ABD şu anda bu kıvılcımı kontrol etmek için, BM Güvenlik Konseyi'nin 1701 sayılı kararına uyması için Lübnan'a baskı yapıyor. Bu karar 2006'daki savaşı sona erdirmek için alınmıştı.
Lübnan devletinin 2004 tarihli 1559 ve 2006 tarihli 1680 sayılı kararlarda belirtildiği üzere egemenliğini tüm Lübnan topraklarına yayması ve gerekli güvenlik düzenlemelerini yapması gerektiğini vurguluyor. Bu düzenlemeler arasında Mavi Hat ile Litani Nehri arasında, Lübnan'daki BM Geçici Gücü ve Lübnan ordusu dışında tüm silahlı unsurlardan arındırılmış bir tampon bölge oluşturulması da yer almaktadır.
Ayrıca bu BM karara göre Hizbullah Litani'nin kuzeyine çekilmelidir. Grup 2006 yılında bukarara uydu. Ancak daha sonra yavaş yavaş yeniden konuşlanmaya başladı.
Özellikle iki faktör, Hizbullah'ın güneydeki varlığını genişletmesine yardımcı oldu. Bunlar; Suriye savaşı ve IŞİD'in ortaya çıkışı olarak özetlenebilir.
Bu gelişmeler BMGK'nin 1701 sayılı kararının gevşek bir şekilde uygulanmasına yol açarak İsrail'in güvensizlik hissini arttırdı.
Şimdi ABD, sorunu diplomatik yollardan çözmek ve Lübnan'a yönelik bir saldırıyı önlemek için İsrail-Lübnan deniz sınırı görüşmelerinde başarılı olan eski elçi Amos Hochstein'ı görevlendirdi.
Hizbullah lideri Hasan Nasrallah, İsrail'in Beyrut'ta Hamas politbüro üyesi Salih El-Aruri'yi öldürmesinin ardından yaptığı bir konuşmada, bunun sorunu kökten çözmek için bir fırsat olabileceğini söyleyerek dikkatleri üzerine çekti.

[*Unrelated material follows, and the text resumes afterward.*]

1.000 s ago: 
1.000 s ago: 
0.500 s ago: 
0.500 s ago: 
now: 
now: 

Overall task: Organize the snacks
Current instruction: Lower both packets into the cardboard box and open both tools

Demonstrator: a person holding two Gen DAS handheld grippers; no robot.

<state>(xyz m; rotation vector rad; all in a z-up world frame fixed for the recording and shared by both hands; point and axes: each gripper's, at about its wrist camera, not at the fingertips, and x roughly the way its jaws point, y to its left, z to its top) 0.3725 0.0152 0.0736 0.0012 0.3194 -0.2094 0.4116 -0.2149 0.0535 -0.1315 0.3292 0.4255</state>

İsrail Al-Arouri'yi Hizbullah'ın kalesi olan Dahiya'da öldürdü. Nasrallah ise daha önce Lübnan'da herhangi bir suikastın kırmızı çizgillri olduğunu belirtmişti. Ancak İsrail bu kırmızı çizgiyi aşmasına rağmen şu ana kadar büyük bir misillemeyle karşılaşmadı.

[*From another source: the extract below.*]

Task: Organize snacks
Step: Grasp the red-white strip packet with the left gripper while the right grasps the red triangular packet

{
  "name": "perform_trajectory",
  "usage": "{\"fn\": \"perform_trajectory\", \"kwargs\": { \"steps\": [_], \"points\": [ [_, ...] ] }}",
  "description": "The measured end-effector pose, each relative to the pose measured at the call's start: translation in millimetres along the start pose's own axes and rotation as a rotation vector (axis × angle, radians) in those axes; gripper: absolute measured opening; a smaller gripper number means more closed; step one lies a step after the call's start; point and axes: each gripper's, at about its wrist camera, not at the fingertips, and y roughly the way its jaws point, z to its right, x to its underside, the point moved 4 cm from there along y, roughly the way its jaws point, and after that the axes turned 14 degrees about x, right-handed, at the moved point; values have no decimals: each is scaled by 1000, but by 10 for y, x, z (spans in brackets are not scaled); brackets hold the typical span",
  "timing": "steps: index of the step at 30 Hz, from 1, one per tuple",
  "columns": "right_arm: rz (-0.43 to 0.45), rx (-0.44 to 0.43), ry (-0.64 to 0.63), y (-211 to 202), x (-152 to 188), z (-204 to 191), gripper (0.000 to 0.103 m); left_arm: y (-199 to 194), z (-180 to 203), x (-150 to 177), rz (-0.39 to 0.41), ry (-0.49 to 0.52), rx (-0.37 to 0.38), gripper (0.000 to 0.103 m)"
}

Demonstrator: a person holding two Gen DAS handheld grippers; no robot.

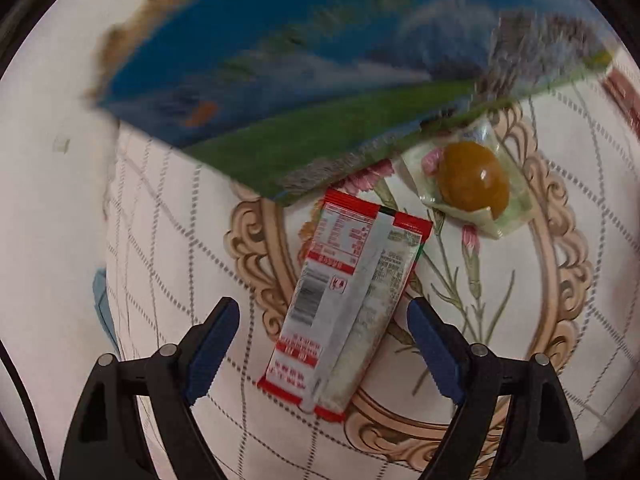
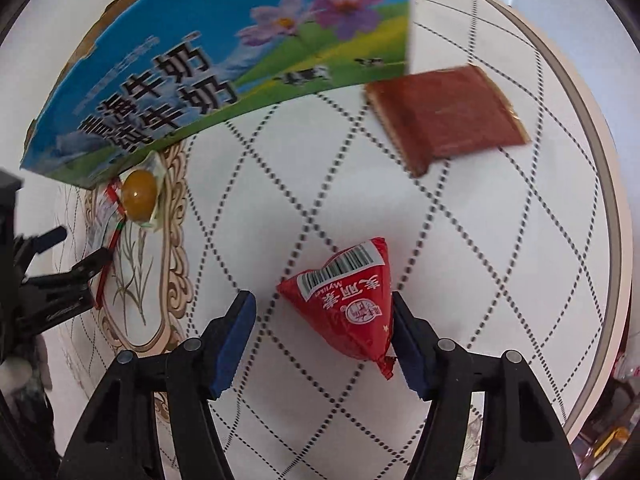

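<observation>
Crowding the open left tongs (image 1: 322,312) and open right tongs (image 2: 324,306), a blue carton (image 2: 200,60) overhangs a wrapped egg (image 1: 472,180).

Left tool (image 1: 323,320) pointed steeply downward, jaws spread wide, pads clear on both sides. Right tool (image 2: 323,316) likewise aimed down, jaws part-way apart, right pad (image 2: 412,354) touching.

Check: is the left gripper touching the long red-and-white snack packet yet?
Apart. The left wrist view shows the left gripper astride the red-and-white snack packet, with tablecloth visible between each pad and the packet's edges.
</observation>
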Motion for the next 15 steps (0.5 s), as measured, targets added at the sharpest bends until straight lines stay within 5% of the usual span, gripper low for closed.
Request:
{"fn": "perform_trajectory", "kwargs": {
  "steps": [6, 10, 15],
  "points": [
    [-37, -19, -37, -32, -2, -118, 69, 109, 53, 12, -6, 43, 45, 84],
    [-50, -54, 6, -98, 28, -20, 69, 105, 95, 53, -3, 21, 93, 62],
    [-24, -59, 9, -257, 20, 97, 69, 102, 86, 187, 2, -86, 127, 56]
  ]
}}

İsrail'in devam eden saldırgan davranışlarından, Hizbullah'ın caydırıcı olmadığını düşündüğü için sınırları zorladığı sonucunu çıkarabiliriz.

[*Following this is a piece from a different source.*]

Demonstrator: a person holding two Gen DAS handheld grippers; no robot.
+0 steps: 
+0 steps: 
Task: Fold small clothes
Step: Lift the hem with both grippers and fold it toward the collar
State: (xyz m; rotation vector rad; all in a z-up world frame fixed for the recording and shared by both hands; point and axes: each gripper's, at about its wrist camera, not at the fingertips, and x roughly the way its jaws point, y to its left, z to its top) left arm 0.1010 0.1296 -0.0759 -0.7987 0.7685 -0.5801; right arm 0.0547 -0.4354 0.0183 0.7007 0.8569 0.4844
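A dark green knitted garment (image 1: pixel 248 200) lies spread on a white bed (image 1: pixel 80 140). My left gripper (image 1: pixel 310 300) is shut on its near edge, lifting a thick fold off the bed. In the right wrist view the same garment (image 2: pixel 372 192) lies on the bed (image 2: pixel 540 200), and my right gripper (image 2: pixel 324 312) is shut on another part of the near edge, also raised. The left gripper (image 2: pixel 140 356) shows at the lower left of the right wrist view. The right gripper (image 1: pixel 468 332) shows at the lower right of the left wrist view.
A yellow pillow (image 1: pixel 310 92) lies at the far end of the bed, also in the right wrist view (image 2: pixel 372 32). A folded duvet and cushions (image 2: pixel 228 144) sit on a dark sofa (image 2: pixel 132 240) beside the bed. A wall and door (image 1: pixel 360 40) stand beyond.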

Ancak bir yanlış hesaplama meydana gelebilir. Hizbullah aniden karşılık verebilir ve bu da gösteriyor ki, İsrail ve Netanyahu ateşle oynuyor.
Yine de Tel Aviv güçlü olduğunu ve düşmanlarını ezebileceğini göstermek istiyor. Bu güvenliğin ötesinde bir şey. İsrail 7 Ekim'de kaybettiği prestiji ve güveni yeniden tesis etmek istiyor. Zira yapılan anketlere göre İsrailliler, artık ordularına güvenmiyor.
Bir başka neden ve belki de asıl neden, Netanyahu'nun savaşı uzatmak istemesi.
Netanyahu, savaş durduğunda mahkemeye ve muhtemelen hapse gitmek zorunda kalacak. Bazı kaynaklar, Netanyahu'nun Donald Trump'ın Beyaz Saray'a döneceği umuduyla savaşı gelecek yıla kadar sürdürmek istediğini belirtiyor.
Netanyahu kendisini iktidarda tutması için Trump'a güveniyor ve bu, Netanyahu'nun siyasi hayatta kalmasını sağlamak için savaşı Lübnan'a yaymak istediği anlamına gelebilir.
ABD böyle bir felaket senaryosunu önleyebilir mi?
ABD, şu anda İsrail'e karşı takındığı yumuşak tavırla bunu başaramaz.
ABD şimdiye kadar İsrail'in, okulları, hastaneleri ve ibadet yerlerini hedef almasını engelleyemedi. İsrail'in gazetecileri, doktorları ve BM personelini hedef almasını engelleyemedi. Böyle bir ABD politikası Netanyahu'nun kolunu büküp onu Lübnan'ı vurmaktan men edebilir mi?
Netanyahu şunu bilmeli ki; Lübnan Gazze değil, Hizbullah Hamas değil ve Hizbullah'ın sahip olduğu askeri güç Hamas'ın çok ötesinde.
Tüm bu gerçeklere rağmen, Amerikan baskısı Netanyahu'yu caydırmaya yetmeyebilir.
Tehlikeli olan kısım ise İsrail kamuoyuolarak nitelendirilebilir. Times of Israel bu ay İsraillilerin yüzde 50,9 gibi küçük bir çoğunluğunun kuzeyde bir cephe açılmasından yana olduğunu gösteren bir anket yayınladı. Bu, Natanyahu'nun Lübnan'la savaşa girmek için ihtiyaç duyduğu mükemmel bahane olabilir.
ABD; Netanyahu'yu, Lübnan'ı yok edecek, İsrail'e büyük zarar verecek, bölgede topyekün bir savaşı başlatacak ve Joe Biden'ın yeniden seçilme şansını azaltacak yanlış hesaplanmış bir adım atmadan önce durdurmalıdır.